Shipping Jobs Overseas?

Editors' Note: Every month, Townhall Magazine highlights some of the outstanding blogs written by users in our community. The following is an entry from Dave at Semper Libertas and appears in the April issue of Townhall Magazine.

A common refrain among protectionists, economic nationalists and other advocates of strong government intervention in the economy is that so-called “big corporations” are “shipping jobs overseas.” This charge is used particularly often with regards to manufacturing jobs, where the specter of jobs fleeing en masse to China, India and Mexico is described in breathless terms.

Whether the goal is “renegotiating” (or ending altogether) free trade agreements like NAFTA, bailouts of domestic industries or some sort of tax code manipulation to “reward” companies who “create American jobs,” the bogeyman of choice is what Ross Perot dubbed the “giant sucking sound” in the 1990s—particularly when a politician is campaigning in former manufacturing centers in Rust Belt areas of Pennsylvania, Ohio and Michigan. Along with the loss of jobs themselves, the so-called “trade deficit” is often mentioned, noting that it is at record highs and that it somehow signifies loss of American jobs and a manufacturing base; foreign capital investment is often also a target of political derision.

The facts, however, continue to show otherwise. As documented by the pro-trade Center for Trade Policy Studies, foreign investment by multi-national companies tends to be focused on opening up new markets to goods and services—to making these companies more profitable by reaching new customers—rather than a method for shipping out American jobs and moving capital out of the United States.

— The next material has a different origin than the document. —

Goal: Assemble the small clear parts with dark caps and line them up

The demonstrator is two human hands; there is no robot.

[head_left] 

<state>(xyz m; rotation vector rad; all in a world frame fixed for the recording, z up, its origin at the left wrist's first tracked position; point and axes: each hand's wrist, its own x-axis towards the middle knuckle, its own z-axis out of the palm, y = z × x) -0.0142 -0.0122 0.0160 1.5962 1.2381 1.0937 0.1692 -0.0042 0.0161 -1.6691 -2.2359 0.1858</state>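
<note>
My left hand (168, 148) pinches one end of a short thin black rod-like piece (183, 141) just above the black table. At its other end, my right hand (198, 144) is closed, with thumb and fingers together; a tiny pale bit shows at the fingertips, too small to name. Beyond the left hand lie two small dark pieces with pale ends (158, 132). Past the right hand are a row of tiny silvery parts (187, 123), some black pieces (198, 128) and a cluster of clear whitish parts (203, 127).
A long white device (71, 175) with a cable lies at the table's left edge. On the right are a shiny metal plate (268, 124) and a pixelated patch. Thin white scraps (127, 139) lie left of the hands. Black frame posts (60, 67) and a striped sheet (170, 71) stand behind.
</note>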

One by one, Director of the Center for Trade Policy Studies Dan Griswold’s research punctures the myths promulgated by the anti-trade crowd. Worried about the U.S. manufacturing base moving factories to China, India and Mexico? Then consider this: “Between 2003 and 2007, U.S. manufacturing companies sent an average of $2 billion a year in direct investment to China and $1.9 billion to Mexico”; meanwhile, U.S. corporations were investing $165 billion per year in the USA. An additional $15 billion per year was being invested in manufacturing in the United States by foreign corporations during this time. These data show that while, yes, American companies were spreading their manufacturing wings overseas, they were investing more than 80 times as much here at home.